What won: one robust short-DTE model
A single model covering the full short-dated range (DTE 1–5/1–7) on real expiry labels: what shipped as the production EOW model. It won on every axis:
- Accuracy & calibration (backtest): AUC 0.979, log-loss 0.171, expected-calibration-error 0.0021, versus a Black-Scholes baseline at AUC 0.973, log-loss 0.207, ECE 0.040. The single model's calibration was an order of magnitude better than Black-Scholes.
- Production simplicity: one model, one data pipeline, no snapshot-routing logic, no synthetic-data step. Easier to serve in real time, far fewer failure modes, one thing to monitor.

On top of it sits a separate correlation-aware multi-leg pricer (a t-copula Monte-Carlo overlay for correlated multi-leg entries), but the pricing brain is the one model. (This is the same model family whose weekend train/serve-skew bug I later caught and fixed; see the QuantShark case study.)
What this demonstrates
- Calibrated experimentation over intuition. I had a plausible thesis twice, built it, measured it on held-out data, and let the result overrule me, instead of shipping complexity because it felt smart.
- Simplicity as a feature, not a compromise. The winning architecture was also the simplest to operate. That alignment is worth protecting.
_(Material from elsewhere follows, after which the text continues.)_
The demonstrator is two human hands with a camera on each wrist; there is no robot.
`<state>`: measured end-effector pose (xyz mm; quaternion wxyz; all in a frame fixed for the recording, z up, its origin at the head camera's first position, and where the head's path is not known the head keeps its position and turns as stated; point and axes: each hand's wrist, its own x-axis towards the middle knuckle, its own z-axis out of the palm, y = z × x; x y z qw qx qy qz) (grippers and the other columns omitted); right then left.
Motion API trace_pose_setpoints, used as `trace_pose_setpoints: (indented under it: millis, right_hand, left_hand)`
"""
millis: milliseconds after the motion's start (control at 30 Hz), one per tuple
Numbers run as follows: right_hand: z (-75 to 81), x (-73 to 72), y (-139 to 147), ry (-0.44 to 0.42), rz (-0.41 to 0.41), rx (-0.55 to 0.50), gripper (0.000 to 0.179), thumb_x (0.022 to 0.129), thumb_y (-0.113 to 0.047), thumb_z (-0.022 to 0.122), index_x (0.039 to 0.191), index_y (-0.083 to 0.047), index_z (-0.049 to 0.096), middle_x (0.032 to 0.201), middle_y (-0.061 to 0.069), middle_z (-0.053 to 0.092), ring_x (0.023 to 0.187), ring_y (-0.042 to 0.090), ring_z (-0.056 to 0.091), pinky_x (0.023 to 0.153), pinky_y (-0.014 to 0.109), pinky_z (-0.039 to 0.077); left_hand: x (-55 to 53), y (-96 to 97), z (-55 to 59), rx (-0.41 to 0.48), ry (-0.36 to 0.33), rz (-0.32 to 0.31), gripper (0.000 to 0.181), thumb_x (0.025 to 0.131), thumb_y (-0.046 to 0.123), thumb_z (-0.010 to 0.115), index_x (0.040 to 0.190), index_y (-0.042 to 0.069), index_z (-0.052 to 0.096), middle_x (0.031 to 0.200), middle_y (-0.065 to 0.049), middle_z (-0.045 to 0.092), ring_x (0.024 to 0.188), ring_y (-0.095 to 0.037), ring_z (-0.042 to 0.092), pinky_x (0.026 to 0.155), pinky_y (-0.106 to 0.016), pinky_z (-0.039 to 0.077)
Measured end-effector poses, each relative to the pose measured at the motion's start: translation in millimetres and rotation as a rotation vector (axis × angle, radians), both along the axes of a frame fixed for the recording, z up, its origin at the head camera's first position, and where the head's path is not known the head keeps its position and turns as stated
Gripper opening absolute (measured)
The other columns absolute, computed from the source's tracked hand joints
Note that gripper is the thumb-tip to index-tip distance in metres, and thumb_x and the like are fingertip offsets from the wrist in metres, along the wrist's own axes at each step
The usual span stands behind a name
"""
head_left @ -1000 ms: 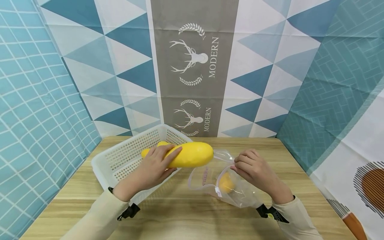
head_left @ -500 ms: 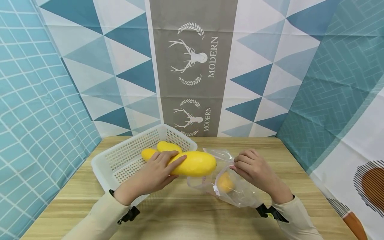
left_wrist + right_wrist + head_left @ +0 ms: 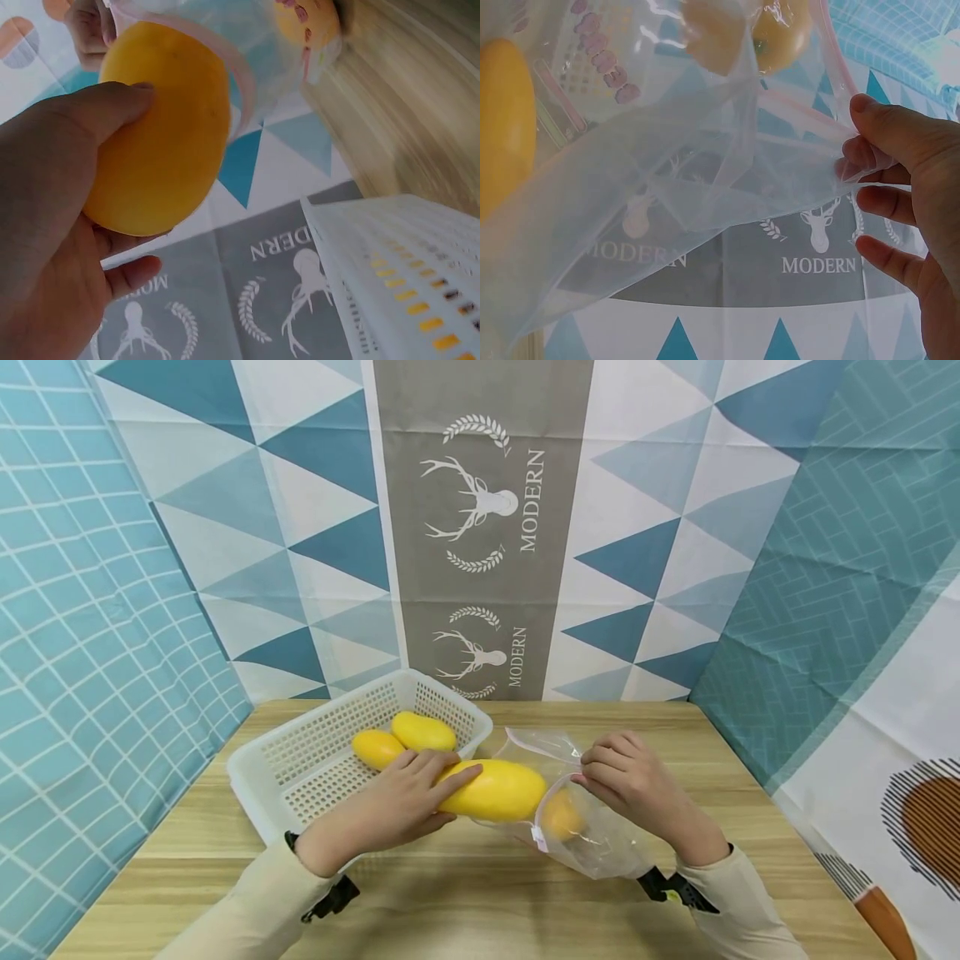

- Knowing which comparison is fair. The flattering synthetic-data number would have justified the wrong decision; the honest baseline comparison killed it.
Validation methodology
Temporal split (train on earlier data, test on a later held-out period); the same held-out test set across compared models; log-loss, AUC, and calibration error (ECE) all reported; Black-Scholes as the baseline everything is measured against. Where a comparison wasn't apples-to-apples (synthetic DTE-1 vs. real), I flag it rather than quote the flattering figure.
Tech stack
Python · LightGBM · scikit-optimize (Bayesian search) · SciPy / NumPy (vectorized Black-Scholes & Greek regeneration) · pandas · temporal cross-validation.
Honest notes
All figures are backtest/validation on historical data; ShareShark ran a year of free-to-play and a small real-money soft launch (~50 users), so these are model-quality backtest results, not realized P&L. "Short-DTE" appears as DTE 1–5 in the comparison files and DTE 1–7 in the deployment plan. The synthetic-augmentation multiple is approximate. The multi-leg pricer is an overlay on the single model, not a second pricing model.